◆ YOUR ASSIGNMENT ◆
Line by line, return the listing exactly, without any of the images.

◆ DATASET CONTENT ◆
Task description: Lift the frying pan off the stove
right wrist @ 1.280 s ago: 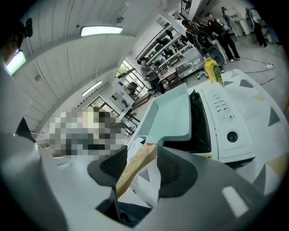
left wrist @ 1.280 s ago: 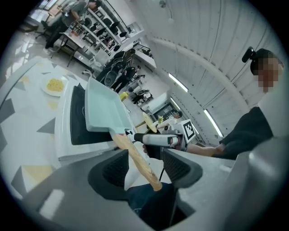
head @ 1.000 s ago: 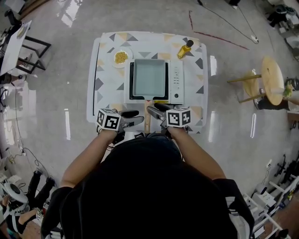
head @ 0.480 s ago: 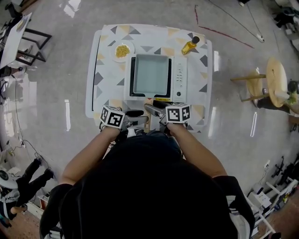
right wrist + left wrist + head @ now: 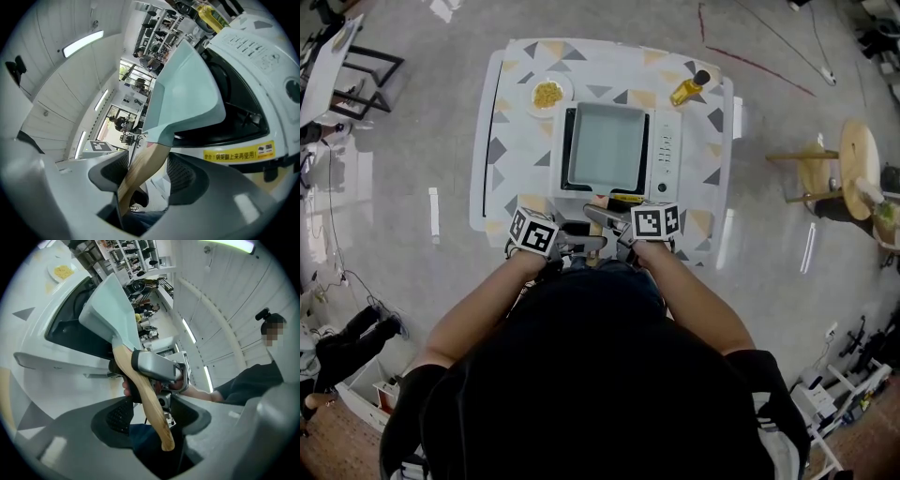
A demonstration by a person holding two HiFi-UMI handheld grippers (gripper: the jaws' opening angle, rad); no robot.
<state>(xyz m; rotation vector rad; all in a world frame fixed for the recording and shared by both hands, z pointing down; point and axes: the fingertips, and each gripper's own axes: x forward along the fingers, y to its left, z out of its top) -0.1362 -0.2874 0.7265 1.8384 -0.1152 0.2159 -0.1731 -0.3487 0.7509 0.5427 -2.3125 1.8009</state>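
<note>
Spread apart on the right gripper (image 5: 147,176), just opened wider, with the pan's wooden handle (image 5: 145,164) running between the jaws, unpinched. Apart on the left gripper (image 5: 152,413) too, same handle in the gap, no squeeze seen. Drawn in on that handle from both sides, closer than a second ago. Likely a two-gripper grasp about to close before any lift. Flat on the stove (image 5: 666,155) mid-counter (image 5: 511,169): the pale square frying pan (image 5: 605,142), not yet raised. On the stove front, a yellow sticker (image 5: 239,153) in Chinese print, a warning by its look
</note>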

◆ FINISHED TASK ◆
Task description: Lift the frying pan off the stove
right wrist @ 1.280 s ago: 
left wrist @ 1.280 s ago: 
head @ 1.000 s ago: 
head @ 0.480 s ago: 
right wrist + left wrist + head @ now: 
A demonstration by a person holding two HiFi-UMI handheld grippers (gripper: the jaws' opening angle, rad); no robot.
<state>(xyz m; rotation vector rad; all in a world frame fixed for the recording and shared by both hands, z pointing down; point and axes: the fingertips, and each gripper's own axes: x forward along the fingers, y to its left, z out of its top) -0.1362 -0.2874 0.7265 1.8384 -0.1152 0.2159 -0.1731 -0.3487 0.7509 0.5427 -2.3125 1.8009</state>
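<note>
Spread apart on the right gripper (image 5: 147,176), just opened wider, with the pan's wooden handle (image 5: 145,164) running between the jaws, unpinched. Apart on the left gripper (image 5: 152,413) too, same handle in the gap, no squeeze seen. Drawn in on that handle from both sides, closer than a second ago. Likely a two-gripper grasp about to close before any lift. Flat on the stove (image 5: 666,155) mid-counter (image 5: 511,169): the pale square frying pan (image 5: 605,142), not yet raised. On the stove front, a yellow sticker (image 5: 239,153) in Chinese print, a warning by its look
</note>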

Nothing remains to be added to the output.